Information shown:
====================

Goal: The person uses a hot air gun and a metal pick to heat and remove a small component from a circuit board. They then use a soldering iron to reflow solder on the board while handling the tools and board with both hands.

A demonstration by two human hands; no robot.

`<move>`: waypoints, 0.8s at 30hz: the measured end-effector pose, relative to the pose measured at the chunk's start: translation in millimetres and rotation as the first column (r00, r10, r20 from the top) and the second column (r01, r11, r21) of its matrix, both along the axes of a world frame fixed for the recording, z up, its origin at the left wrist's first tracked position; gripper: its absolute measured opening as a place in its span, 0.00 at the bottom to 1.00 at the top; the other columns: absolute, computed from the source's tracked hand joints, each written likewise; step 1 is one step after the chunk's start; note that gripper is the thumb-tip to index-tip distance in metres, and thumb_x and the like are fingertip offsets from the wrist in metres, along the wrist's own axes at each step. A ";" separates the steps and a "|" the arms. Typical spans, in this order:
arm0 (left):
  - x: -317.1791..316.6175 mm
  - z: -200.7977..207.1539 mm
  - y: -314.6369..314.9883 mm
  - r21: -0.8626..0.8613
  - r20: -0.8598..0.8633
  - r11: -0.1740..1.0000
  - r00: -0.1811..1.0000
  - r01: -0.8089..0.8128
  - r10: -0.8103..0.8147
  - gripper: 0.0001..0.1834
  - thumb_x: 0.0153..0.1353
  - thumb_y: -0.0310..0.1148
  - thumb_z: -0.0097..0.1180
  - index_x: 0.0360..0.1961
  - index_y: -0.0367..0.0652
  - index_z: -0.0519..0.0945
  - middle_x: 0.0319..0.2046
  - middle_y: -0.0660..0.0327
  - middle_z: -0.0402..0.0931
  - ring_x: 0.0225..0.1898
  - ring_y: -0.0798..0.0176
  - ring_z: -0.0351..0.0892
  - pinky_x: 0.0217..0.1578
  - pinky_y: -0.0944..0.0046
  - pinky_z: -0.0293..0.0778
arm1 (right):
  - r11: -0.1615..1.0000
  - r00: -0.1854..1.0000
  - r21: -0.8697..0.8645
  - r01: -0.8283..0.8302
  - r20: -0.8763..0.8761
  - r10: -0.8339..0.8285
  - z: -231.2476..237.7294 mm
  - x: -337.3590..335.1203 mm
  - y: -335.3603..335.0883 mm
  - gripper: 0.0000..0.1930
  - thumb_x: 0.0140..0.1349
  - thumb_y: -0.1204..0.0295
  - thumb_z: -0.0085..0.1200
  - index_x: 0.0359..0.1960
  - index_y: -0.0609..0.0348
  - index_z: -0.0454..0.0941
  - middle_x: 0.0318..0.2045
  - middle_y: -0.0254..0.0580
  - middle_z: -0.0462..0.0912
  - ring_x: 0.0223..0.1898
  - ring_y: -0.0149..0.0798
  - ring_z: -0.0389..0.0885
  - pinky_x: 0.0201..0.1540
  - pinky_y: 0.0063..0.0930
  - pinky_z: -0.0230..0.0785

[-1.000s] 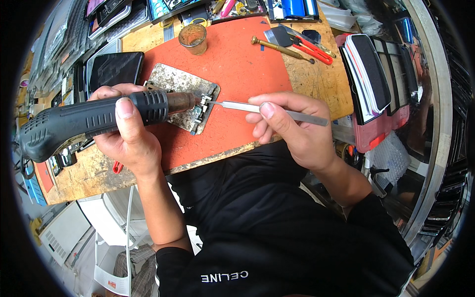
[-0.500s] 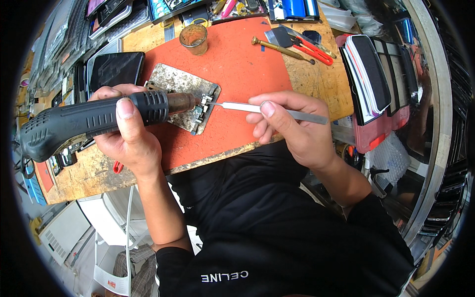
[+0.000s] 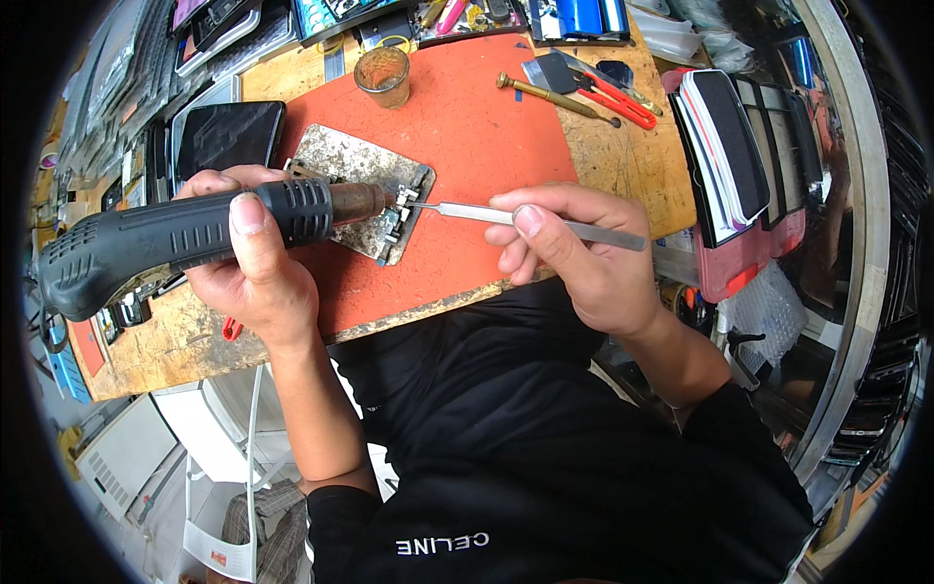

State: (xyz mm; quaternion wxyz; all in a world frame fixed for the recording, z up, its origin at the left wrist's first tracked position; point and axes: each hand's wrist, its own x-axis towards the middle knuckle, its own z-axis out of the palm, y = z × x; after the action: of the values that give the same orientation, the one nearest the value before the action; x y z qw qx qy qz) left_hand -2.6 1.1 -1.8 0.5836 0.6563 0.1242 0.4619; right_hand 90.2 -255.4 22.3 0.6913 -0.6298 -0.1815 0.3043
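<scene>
The left hand (image 3: 261,292) has its fingers wrapped around a black hot-air gun (image 3: 136,243), with the thumb lying along the near side. The gun's metal nozzle (image 3: 355,203) points right, its mouth just beside a small circuit board (image 3: 391,230). That board sits along the right edge of a speckled metal plate (image 3: 365,151), which rests tilted on an orange mat (image 3: 486,117), nearer the left end of the worktop (image 3: 647,185) than the right and set back from the near edge.

The right hand (image 3: 598,261) pinches a slim metal tool (image 3: 467,210) between thumb and forefinger, the other fingers curled beneath. The tool's thin tip reaches the board from the right; whether it touches cannot be told.

A stained cup (image 3: 382,80) stands on the mat beyond the plate, toward the worktop's far edge. Near the far right corner lie a brass screwdriver (image 3: 556,98) and a red-handled cutter (image 3: 623,105). A dark phone (image 3: 231,134) lies by the left edge, behind the left hand. Past the right edge, phone cases (image 3: 725,146) stand upright in a row above a pink box (image 3: 744,258).
</scene>
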 end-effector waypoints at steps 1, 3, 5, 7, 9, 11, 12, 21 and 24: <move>0.1 0.0 -0.2 0.000 -0.001 1.000 1.000 -0.003 0.003 0.17 0.71 0.34 0.66 0.54 0.37 0.75 0.39 0.49 0.85 0.40 0.60 0.85 0.49 0.57 0.83 | 1.000 1.000 0.001 -0.003 0.008 0.003 0.0 0.1 -0.1 0.15 0.82 0.73 0.56 0.58 0.75 0.85 0.42 0.55 0.93 0.36 0.32 0.91 0.37 0.24 0.86; 0.0 0.1 -0.8 -0.005 0.001 1.000 1.000 -0.003 0.003 0.17 0.71 0.33 0.66 0.54 0.37 0.75 0.40 0.49 0.85 0.40 0.60 0.85 0.49 0.57 0.83 | 1.000 1.000 0.003 -0.009 0.023 0.009 -0.1 0.3 -0.3 0.15 0.82 0.73 0.56 0.58 0.75 0.85 0.43 0.54 0.93 0.37 0.32 0.91 0.38 0.24 0.86; -0.2 0.2 -1.5 -0.038 0.007 0.999 1.000 -0.010 0.011 0.17 0.71 0.33 0.66 0.54 0.37 0.75 0.40 0.49 0.85 0.40 0.60 0.85 0.49 0.57 0.83 | 1.000 1.000 -0.003 -0.011 0.023 0.011 0.3 -0.1 -0.8 0.15 0.82 0.73 0.55 0.58 0.75 0.85 0.43 0.54 0.92 0.37 0.32 0.91 0.38 0.24 0.86; -0.3 0.4 -1.3 -0.018 0.007 1.000 1.000 0.008 -0.008 0.17 0.71 0.33 0.66 0.54 0.37 0.75 0.40 0.49 0.85 0.40 0.60 0.85 0.49 0.57 0.83 | 1.000 0.999 -0.001 -0.015 0.035 0.015 0.5 -0.4 -0.9 0.14 0.82 0.74 0.55 0.58 0.75 0.85 0.43 0.54 0.92 0.37 0.32 0.91 0.39 0.24 0.87; -0.2 0.3 -0.9 -0.015 0.005 1.000 1.000 0.004 -0.004 0.17 0.71 0.33 0.66 0.54 0.37 0.75 0.40 0.49 0.85 0.40 0.60 0.85 0.49 0.57 0.83 | 1.000 0.998 0.009 -0.021 0.058 0.021 0.4 -0.7 -0.8 0.14 0.82 0.75 0.55 0.58 0.76 0.85 0.43 0.54 0.91 0.37 0.33 0.91 0.39 0.23 0.87; 0.1 -0.1 -0.6 -0.030 0.000 0.999 1.000 -0.024 0.024 0.18 0.71 0.33 0.66 0.54 0.37 0.75 0.39 0.49 0.85 0.40 0.60 0.85 0.49 0.57 0.83 | 1.000 0.995 0.013 -0.026 0.097 0.025 0.0 -1.3 -0.9 0.14 0.82 0.76 0.55 0.57 0.76 0.85 0.42 0.54 0.91 0.37 0.33 0.91 0.39 0.23 0.87; -0.1 -0.1 -0.5 -0.009 0.000 1.000 1.000 -0.007 0.007 0.18 0.71 0.33 0.66 0.54 0.37 0.75 0.39 0.49 0.85 0.40 0.60 0.85 0.49 0.57 0.83 | 0.999 0.993 0.015 -0.029 0.116 0.027 -0.3 -1.5 -1.2 0.14 0.81 0.76 0.55 0.57 0.77 0.85 0.42 0.54 0.90 0.37 0.33 0.91 0.39 0.23 0.87; -0.2 -0.4 -0.1 -0.004 0.004 1.000 1.000 -0.011 0.011 0.18 0.71 0.35 0.67 0.54 0.37 0.75 0.39 0.49 0.85 0.41 0.60 0.85 0.50 0.57 0.83 | 0.997 0.937 0.046 -0.059 0.346 0.040 -5.8 -1.6 -1.6 0.11 0.76 0.83 0.59 0.56 0.72 0.87 0.40 0.48 0.90 0.38 0.31 0.92 0.41 0.23 0.85; -0.5 -0.3 0.1 0.006 -0.004 1.000 1.000 -0.017 0.017 0.18 0.71 0.35 0.67 0.54 0.38 0.76 0.39 0.49 0.85 0.41 0.59 0.85 0.50 0.57 0.82 | 0.997 0.898 0.015 -0.071 0.435 0.058 -5.6 -0.6 -1.5 0.12 0.73 0.85 0.60 0.55 0.72 0.87 0.39 0.49 0.90 0.37 0.34 0.92 0.40 0.24 0.83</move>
State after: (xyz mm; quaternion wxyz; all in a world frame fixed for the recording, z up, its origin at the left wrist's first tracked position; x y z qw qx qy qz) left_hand -3.1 1.2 -2.1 0.5774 0.6577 0.1297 0.4660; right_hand 89.6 -256.9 16.7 0.6326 -0.6647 -0.3564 0.1762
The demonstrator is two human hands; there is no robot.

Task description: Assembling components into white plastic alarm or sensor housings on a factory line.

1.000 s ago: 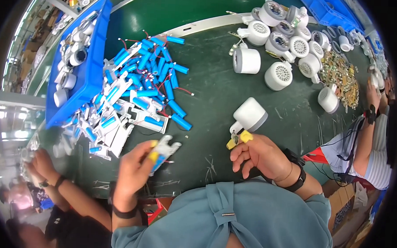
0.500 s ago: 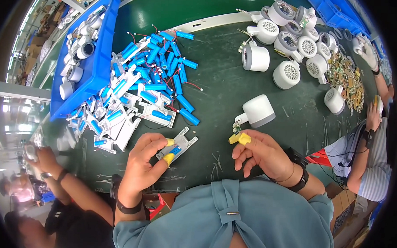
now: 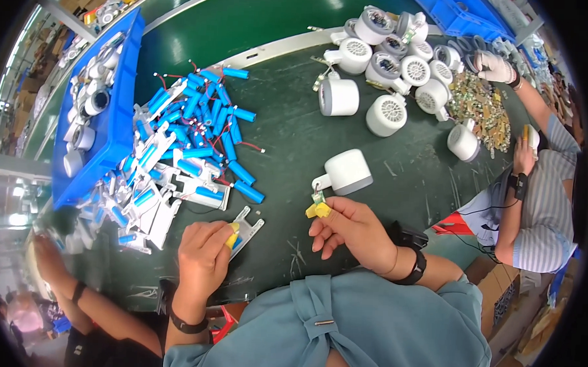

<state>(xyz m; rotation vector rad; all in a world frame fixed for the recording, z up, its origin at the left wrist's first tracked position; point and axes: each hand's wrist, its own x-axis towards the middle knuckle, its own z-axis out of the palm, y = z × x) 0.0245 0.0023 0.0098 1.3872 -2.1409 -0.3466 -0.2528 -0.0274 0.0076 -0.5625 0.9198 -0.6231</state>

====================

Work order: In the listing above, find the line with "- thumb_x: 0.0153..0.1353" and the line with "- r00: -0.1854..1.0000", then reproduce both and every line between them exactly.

Response:
  - thumb_x: 0.0153..0.1353
  - thumb_y: -0.0310..0.1148
  - thumb_z: -0.0097..0.1180
  - index_x: 0.0360..0.1961
  - index_y: -0.0367..0.0652
  - index_z: -0.0519..0.0945
  - middle_x: 0.0319..0.2046
  - middle_y: -0.0660..0.0327
  - middle_z: -0.0402..0.0931
  - ring_x: 0.0225..0.1898
  - ring_y: -0.0798..0.0176
  - ring_z: -0.0351..0.0892
  - pinky_x: 0.0217..0.1578
  - pinky_y: -0.0944..0.0046
  - pinky_z: -0.0293..0.0778
arm1 (right):
  - r11: -0.1615..1.0000
  - r00: -0.1854..1.0000

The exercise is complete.